Sluggish Adoption, Negligible Change
Oddly, U.S. retailers and banks have not only been slow to adopt this new standard but they have also decided to settle on a watered down version that often negates the need for the use of a PIN. The “Chip & Signature” approach that many have chosen continues to rely on the encryption ability that the chip provides, but in what many security analysts see as a major oversight: it forgoes the PIN number requirement instead allowing the card owner to use their signature in its place.
All of this begs a simple question: why spend all this money on new chip cards, card readers and compliance standards when a lot of banks and retailers aren’t taking full advantage of the increased personal data protection that the full chip and PIN combp provides?
In a word: convenience.
Many retailers still have card readers that have electronic signature pads that allow for their customer’s signature, according to Randy Vanderhoof, director of the EMV Migration Forum. There is also a tacit concern that adding a PIN number to the transaction would add cost, complexity, and inconvenience that may negatively impact the potential for a sale.

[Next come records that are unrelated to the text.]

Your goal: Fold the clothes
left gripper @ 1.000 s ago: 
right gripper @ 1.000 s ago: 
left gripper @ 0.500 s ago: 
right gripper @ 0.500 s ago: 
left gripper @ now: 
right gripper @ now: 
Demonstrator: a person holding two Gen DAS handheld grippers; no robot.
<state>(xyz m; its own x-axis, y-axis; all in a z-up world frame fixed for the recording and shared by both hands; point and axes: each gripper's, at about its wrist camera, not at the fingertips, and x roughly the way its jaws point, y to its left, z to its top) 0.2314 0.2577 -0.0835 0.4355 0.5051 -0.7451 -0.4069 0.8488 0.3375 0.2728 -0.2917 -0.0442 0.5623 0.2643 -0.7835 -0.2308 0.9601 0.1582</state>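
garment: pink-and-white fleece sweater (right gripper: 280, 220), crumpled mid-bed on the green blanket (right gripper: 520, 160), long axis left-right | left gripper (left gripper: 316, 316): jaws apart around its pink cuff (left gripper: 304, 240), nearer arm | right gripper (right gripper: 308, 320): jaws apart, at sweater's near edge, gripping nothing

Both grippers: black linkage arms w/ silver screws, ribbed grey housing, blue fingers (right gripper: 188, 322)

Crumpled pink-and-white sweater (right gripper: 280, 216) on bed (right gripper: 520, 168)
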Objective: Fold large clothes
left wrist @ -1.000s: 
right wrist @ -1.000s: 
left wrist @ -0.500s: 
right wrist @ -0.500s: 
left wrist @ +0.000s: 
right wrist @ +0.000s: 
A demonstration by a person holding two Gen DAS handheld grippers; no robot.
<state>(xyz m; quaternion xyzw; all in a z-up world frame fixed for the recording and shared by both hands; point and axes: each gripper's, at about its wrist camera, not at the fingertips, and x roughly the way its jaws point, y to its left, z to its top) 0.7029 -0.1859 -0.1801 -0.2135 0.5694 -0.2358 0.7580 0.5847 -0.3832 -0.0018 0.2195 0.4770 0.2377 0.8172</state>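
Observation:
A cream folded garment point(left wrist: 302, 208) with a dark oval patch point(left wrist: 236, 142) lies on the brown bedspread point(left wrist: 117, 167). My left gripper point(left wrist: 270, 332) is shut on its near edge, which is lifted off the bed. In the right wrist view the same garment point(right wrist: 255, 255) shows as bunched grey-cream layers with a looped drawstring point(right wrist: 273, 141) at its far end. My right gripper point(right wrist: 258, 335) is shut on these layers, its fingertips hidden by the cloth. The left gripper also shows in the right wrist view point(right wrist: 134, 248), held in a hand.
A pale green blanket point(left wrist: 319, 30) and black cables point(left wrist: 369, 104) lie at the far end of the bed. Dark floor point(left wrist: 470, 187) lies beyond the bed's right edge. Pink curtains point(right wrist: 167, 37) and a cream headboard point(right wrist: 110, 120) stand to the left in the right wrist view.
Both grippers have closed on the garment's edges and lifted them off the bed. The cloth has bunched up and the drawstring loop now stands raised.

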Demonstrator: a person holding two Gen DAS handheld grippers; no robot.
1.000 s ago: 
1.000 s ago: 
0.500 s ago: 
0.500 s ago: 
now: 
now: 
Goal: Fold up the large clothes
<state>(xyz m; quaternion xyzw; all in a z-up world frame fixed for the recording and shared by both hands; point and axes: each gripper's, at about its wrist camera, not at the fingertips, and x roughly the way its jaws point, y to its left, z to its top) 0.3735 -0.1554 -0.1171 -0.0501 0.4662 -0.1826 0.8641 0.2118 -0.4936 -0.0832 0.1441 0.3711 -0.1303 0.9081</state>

Another contributing factor is the timing for the new compliance regulations. Right now, full compliance is required by late 2017, which means that until that point many retailers and banks are happy to “kick-the-can” on the whole PIN vs. signature issue. For retailers, this has the potential to be a double-edged sword as they have been informed by the card issuers that any fraudulent transactions that occur on non-EMV related cards may fall back on the retailed to cover financially.
In reality, retailers are playing a bit of a cat and mouse game with the hackers by hoping that the new encryption levels that the chip provides is enough to severely curtail the hacker’s success. It would appear that the fear of losing a sale outweighs that hackable personal data protection methods.
Convenience Can be Crippling
What really cannot be questioned, however, is how the mind of the hacker works. Hackers will focus their energies only on what needs to be overcome. Removing the PIN as an obstacle allows these hackers to focus their efforts on cracking the encryption that the chip provides. It remains to be seen how hack-proof these new EMV cards will remain, and how the general public will respond to the sub-standard personal data protection provided by this existing system.
In this instance, a good many of these decisions are left out of the consumer’s control. We get what we get and we comply as best we can. Deciding when, if, and how these new security standards are implemented is largely out of our hands.
Fortunately, there are a number of things that we can control to help improve our personal data protection as much as possible. Things like the complexity of our own passwords and PIN numbers, or when and how we access our data (e.g. a secure vs. non-secure Wi-Fi connection) can go a long way towards providing a strong first line of defense against hackers. We here at PortalGuard always encourage you to make your passwords as complex as you can, and to change them often. We also strongly recommend that you don’t access any unsecured public Wi-Fi hotspots (no matter how tempting!).
We live in an interesting time for data security. With the rapid evolution of our security technology, and various situations like the lackluster adoption of Chip & Pin technology to the fullest extent of its security benefits, it is becoming more and more clear that convenience is not always the best driving force. Finding the balance between usability and security has always been a difficult to reach goal for data security, but our personal data protection methods should not sacrifice high-end security for the sake of a faster, or simpler transaction. It’s just not worth the risk.